== TASK DIRECTIONS ==
Omit the images. Restate all of the records word for word.

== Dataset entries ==
"""
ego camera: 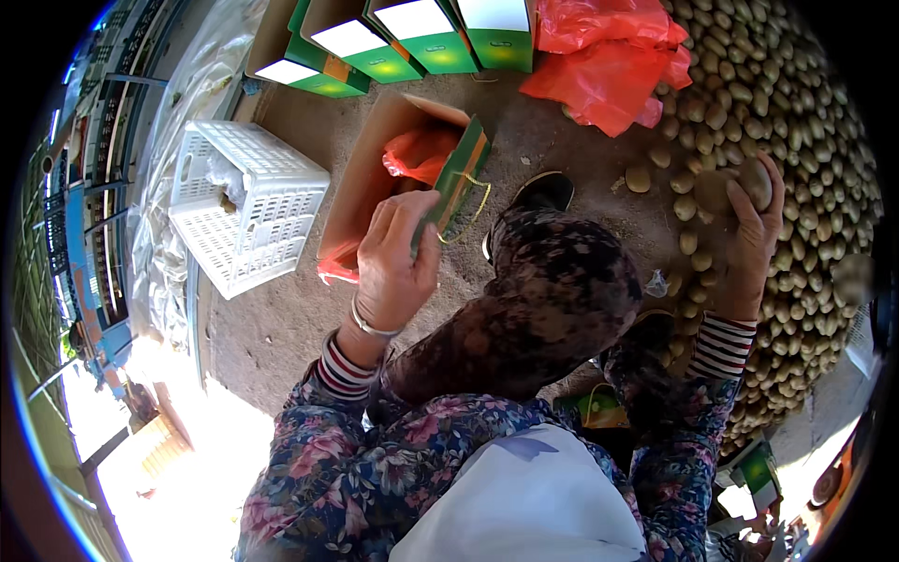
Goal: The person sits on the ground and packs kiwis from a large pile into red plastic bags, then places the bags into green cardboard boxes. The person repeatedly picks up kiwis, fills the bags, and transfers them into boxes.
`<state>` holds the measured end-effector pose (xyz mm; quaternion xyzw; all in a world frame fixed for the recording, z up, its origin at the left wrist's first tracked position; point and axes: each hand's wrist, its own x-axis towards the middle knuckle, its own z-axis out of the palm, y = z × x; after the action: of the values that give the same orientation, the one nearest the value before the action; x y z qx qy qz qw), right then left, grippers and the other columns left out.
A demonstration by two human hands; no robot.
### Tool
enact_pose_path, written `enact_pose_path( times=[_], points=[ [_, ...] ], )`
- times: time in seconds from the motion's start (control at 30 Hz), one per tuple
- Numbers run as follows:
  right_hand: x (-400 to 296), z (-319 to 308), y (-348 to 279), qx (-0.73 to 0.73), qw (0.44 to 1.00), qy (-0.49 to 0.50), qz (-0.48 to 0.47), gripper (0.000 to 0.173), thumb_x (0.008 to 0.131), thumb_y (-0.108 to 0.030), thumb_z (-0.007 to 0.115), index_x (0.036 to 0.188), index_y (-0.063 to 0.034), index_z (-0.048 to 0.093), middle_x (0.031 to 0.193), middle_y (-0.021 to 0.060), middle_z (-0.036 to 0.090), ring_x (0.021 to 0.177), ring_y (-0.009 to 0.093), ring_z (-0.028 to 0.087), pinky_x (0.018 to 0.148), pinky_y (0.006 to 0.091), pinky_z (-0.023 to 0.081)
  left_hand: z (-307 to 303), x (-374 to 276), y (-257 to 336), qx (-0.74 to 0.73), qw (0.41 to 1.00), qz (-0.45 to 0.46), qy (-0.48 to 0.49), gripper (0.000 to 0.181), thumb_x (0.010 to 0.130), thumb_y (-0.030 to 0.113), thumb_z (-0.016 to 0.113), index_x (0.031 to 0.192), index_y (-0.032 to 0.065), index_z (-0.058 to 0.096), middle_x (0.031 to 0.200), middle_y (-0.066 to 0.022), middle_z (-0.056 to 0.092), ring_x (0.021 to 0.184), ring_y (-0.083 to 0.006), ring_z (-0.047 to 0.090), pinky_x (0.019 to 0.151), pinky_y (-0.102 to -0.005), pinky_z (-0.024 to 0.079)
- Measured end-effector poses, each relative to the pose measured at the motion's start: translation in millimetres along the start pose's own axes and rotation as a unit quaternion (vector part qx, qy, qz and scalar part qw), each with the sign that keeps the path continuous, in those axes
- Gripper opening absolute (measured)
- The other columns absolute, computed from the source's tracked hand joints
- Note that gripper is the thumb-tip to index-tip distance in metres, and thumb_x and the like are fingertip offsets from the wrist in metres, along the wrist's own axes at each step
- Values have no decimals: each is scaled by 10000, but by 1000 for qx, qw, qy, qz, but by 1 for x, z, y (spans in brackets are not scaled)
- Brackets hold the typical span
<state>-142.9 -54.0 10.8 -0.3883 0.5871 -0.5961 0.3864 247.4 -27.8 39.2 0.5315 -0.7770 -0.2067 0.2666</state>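
Note:
My left hand (397, 263) is at the near corner of an open cardboard carton (362, 175), with the green side panel (460, 172) between its thumb and fingers. Inside the carton lies a red plastic bag (421, 154), and a yellow cord handle (484, 204) hangs from the green side. On the right, my right hand (755, 232) holds a brown kiwifruit (756, 184) above the edge of a large heap of kiwifruit (808, 211). A second, blurred kiwifruit (715, 191) shows just left of those fingers; whether they hold it too is unclear.
Several green cartons (435, 49) stand in a row at the far side, beside red plastic bags (604, 77). A white plastic crate (249, 197) is left of the open carton. Loose kiwifruit (638, 179) lie on the floor near my shoe (548, 188).

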Motion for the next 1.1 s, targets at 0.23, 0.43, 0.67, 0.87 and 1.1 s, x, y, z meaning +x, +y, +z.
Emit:
enact_pose_path(
  times=[0.23,0.43,0.67,0.87,1.1],
  points=[
    [-57,253,-98,-153,763,-523,-347,574,660,74,646,1164,-166,516,985,116,599,942,313,591,751,379,494,-19,-81,-113,246,962,-38,-113,310,845,337,545,863,29,572,840,-145,601,906,-299,522,826,-448,388],
    [-107,359,-19,-412,568,-643,-307,443,751,41,575,1107,-221,576,940,53,534,982,230,549,761,325,471,-20,-104,-124,201,970,-37,-128,99,762,190,583,742,95,595,789,-38,556,871,-216,524,812,-458,363],
    [-77,341,14,-331,695,-539,-340,412,720,105,510,1033,-139,619,944,91,583,953,262,565,832,361,472,-28,-123,-135,133,985,-29,-107,41,731,111,607,770,121,599,784,-22,522,875,-217,515,773,-429,393],
    [-29,297,0,-372,849,-303,-220,307,741,-36,607,1043,-72,572,910,165,607,905,327,581,772,407,492,-28,-127,-132,53,997,-36,-32,141,770,105,617,908,91,591,873,-70,521,886,-257,511,773,-396,418],
    [-19,292,29,-489,818,-257,-157,544,745,-254,683,1199,-41,471,1096,259,529,1077,423,484,908,469,425,-44,-134,-134,-60,932,-324,149,529,836,357,655,1181,7,460,974,-109,536,863,-200,556,631,-285,480]
  ],
)
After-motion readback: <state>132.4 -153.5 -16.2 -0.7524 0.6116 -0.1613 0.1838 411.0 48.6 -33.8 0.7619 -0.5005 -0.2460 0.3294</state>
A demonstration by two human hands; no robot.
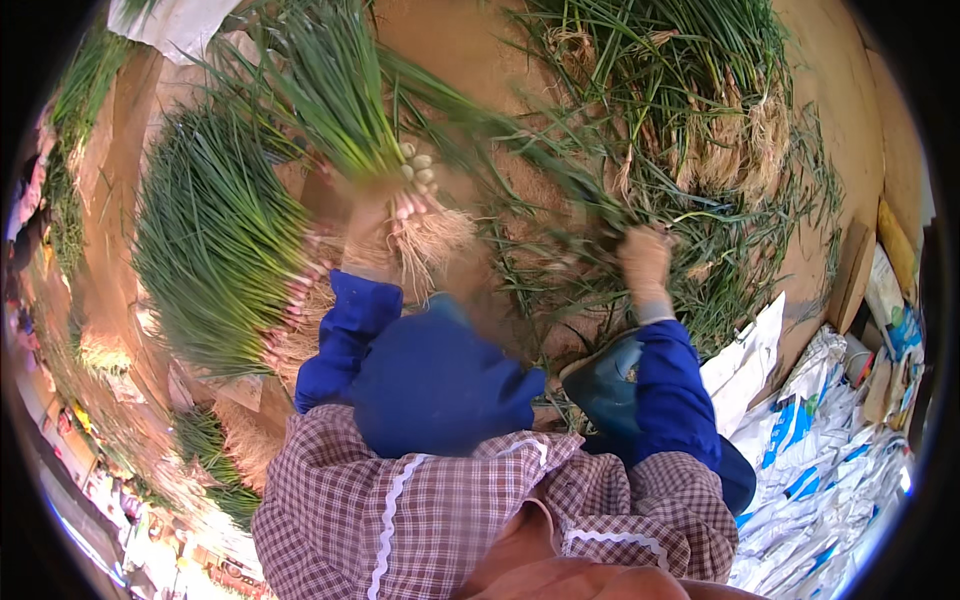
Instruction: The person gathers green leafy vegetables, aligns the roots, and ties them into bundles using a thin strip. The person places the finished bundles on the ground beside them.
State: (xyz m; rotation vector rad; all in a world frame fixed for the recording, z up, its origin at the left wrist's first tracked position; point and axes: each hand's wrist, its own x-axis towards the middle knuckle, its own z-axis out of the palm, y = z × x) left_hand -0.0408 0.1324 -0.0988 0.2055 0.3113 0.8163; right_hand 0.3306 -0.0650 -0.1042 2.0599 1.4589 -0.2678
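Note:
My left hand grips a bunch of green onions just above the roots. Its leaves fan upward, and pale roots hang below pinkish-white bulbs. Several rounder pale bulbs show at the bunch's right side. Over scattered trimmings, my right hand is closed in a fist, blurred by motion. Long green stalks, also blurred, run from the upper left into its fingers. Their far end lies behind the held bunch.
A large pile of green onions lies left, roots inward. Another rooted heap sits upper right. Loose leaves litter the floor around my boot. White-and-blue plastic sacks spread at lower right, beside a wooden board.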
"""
== TASK ANSWER ==
ego camera: 
Goal: The person sits on the ground and packs kiwis from a large pile into red plastic bags, then places the bags into green cardboard boxes. The person repeatedly picks up kiwis, fills the bags, and transfers them into boxes.
`<state>` holds the measured end-effector pose (xyz mm; quaternion xyzw; all in a world frame fixed for the recording, z up, its origin at the left wrist's first tracked position; point and axes: each hand's wrist, its own x-axis towards the middle knuckle, its own z-axis out of the palm, y = z × x; after the action: of the values that give the same orientation, the one nearest the value before the action; x y z qx qy qz qw), right then left, grippers and the other columns left out.
A demonstration by two human hands; no robot.
### Tool
enact_pose_path, written `enact_pose_path( times=[_], points=[ [_, ...] ], )`
- times: time in seconds from the motion's start (control at 30 Hz), one per tuple
- Numbers run as follows:
  right_hand: x (-400 to 296), z (-319 to 308), y (-348 to 279), qx (-0.73 to 0.73), qw (0.44 to 1.00), qy (-0.49 to 0.50), qz (-0.48 to 0.47), gripper (0.000 to 0.173), thumb_x (0.008 to 0.131), thumb_y (-0.108 to 0.030), thumb_z (-0.007 to 0.115), index_x (0.036 to 0.188), index_y (-0.063 to 0.034), index_z (-0.048 to 0.093), middle_x (0.031 to 0.193), middle_y (-0.021 to 0.060), middle_z (-0.036 to 0.090), ring_x (0.021 to 0.177), ring_y (-0.009 to 0.093), ring_z (-0.028 to 0.087), pinky_x (0.018 to 0.148), pinky_y (0.006 to 0.091), pinky_z (-0.023 to 0.081)
  left_hand: z (-307 to 303), x (-374 to 276), y (-257 to 336), qx (-0.74 to 0.73), qw (0.41 to 1.00), qz (-0.45 to 0.46), qy (-0.48 to 0.49), gripper (0.000 to 0.181), thumb_x (0.010 to 0.130), thumb_y (-0.030 to 0.113), thumb_z (-0.016 to 0.113), index_x (0.031 to 0.192), index_y (-0.032 to 0.065), index_z (-0.058 to 0.096), middle_x (0.031 to 0.200), middle_y (-0.066 to 0.022), middle_z (-0.056 to 0.092), ring_x (0.021 to 0.184), ring_y (-0.083 to 0.006), ring_z (-0.047 to 0.090), pinky_x (0.019 to 0.151), pinky_y (-0.102 to -0.005), pinky_z (-0.024 to 0.079)
- Measured end-effector poses, each relative to the pose measured at the motion's start: translation in millimetres along the start pose's own axes and rotation as a unit quaternion (vector part qx, qy, qz and scalar part qw), each with the sign that keeps the path continuous, in those axes
- Gripper opening absolute (measured)
- The other columns absolute, computed from the source's tracked hand joints
- Note that gripper is the thumb-tip to index-tip distance in metres, and thumb_x and the like are fingertip offsets from the wrist in metres, along the wrist's own axes at each step
- Values have no decimals: each is scaled by 10000, but by 1000 for qx, qw, qy, qz, but by 1 for x, z, y (spans in brackets are not scaled)
- Brackets hold the typical span
<state>-142.9 -54.0 10.8 -0.3883 0.5871 -0.5961 0.3864 247.4 -27.8 39.2 0.5315 -0.7770 -0.2067 0.2666</state>
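Note:
My left hand (397, 263) is at the near corner of an open cardboard carton (362, 175), with the green side panel (460, 172) between its thumb and fingers. Inside the carton lies a red plastic bag (421, 154), and a yellow cord handle (484, 204) hangs from the green side. On the right, my right hand (755, 232) holds a brown kiwifruit (756, 184) above the edge of a large heap of kiwifruit (808, 211). A second, blurred kiwifruit (715, 191) shows just left of those fingers; whether they hold it too is unclear.
Several green cartons (435, 49) stand in a row at the far side, beside red plastic bags (604, 77). A white plastic crate (249, 197) is left of the open carton. Loose kiwifruit (638, 179) lie on the floor near my shoe (548, 188).
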
Motion for the next 1.1 s, targets at 0.23, 0.43, 0.67, 0.87 and 1.1 s, x, y, z meaning +x, +y, +z.
Emit:
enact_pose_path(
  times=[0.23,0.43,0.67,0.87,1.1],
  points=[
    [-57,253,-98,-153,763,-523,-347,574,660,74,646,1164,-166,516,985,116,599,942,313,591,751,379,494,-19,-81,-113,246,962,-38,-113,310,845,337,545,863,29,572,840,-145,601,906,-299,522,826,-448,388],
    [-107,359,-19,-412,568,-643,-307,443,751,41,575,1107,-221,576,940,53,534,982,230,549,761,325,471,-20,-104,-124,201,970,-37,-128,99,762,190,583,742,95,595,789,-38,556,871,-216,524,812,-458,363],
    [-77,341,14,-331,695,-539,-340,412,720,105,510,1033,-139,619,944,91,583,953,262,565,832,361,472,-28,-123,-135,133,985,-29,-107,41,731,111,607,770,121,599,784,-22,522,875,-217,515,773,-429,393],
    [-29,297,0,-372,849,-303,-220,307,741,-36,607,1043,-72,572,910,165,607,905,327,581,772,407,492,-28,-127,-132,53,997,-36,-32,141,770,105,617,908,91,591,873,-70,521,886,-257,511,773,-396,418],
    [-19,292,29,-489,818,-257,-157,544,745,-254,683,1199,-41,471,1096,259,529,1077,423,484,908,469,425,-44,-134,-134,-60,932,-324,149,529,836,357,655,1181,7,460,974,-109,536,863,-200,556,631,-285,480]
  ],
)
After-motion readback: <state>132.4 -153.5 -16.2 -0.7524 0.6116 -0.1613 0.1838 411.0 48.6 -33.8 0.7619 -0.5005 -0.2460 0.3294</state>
A demonstration by two human hands; no robot.
Instruction: The person gathers green leafy vegetables, aligns the roots, and ties them into bundles using a thin strip. The person places the finished bundles on the ground beside them.
State: (xyz m; rotation vector rad; all in a world frame fixed for the recording, z up, its origin at the left wrist's first tracked position; point and axes: each hand's wrist, its own x-axis towards the middle knuckle, its own z-axis out of the palm, y = z × x) left_hand -0.0408 0.1324 -0.0988 0.2055 0.3113 0.8163; right_hand 0.3306 -0.0650 -0.1042 2.0599 1.4589 -0.2678
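Note:
My left hand grips a bunch of green onions just above the roots. Its leaves fan upward, and pale roots hang below pinkish-white bulbs. Several rounder pale bulbs show at the bunch's right side. Over scattered trimmings, my right hand is closed in a fist, blurred by motion. Long green stalks, also blurred, run from the upper left into its fingers. Their far end lies behind the held bunch.
A large pile of green onions lies left, roots inward. Another rooted heap sits upper right. Loose leaves litter the floor around my boot. White-and-blue plastic sacks spread at lower right, beside a wooden board.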

This response contains the complete answer.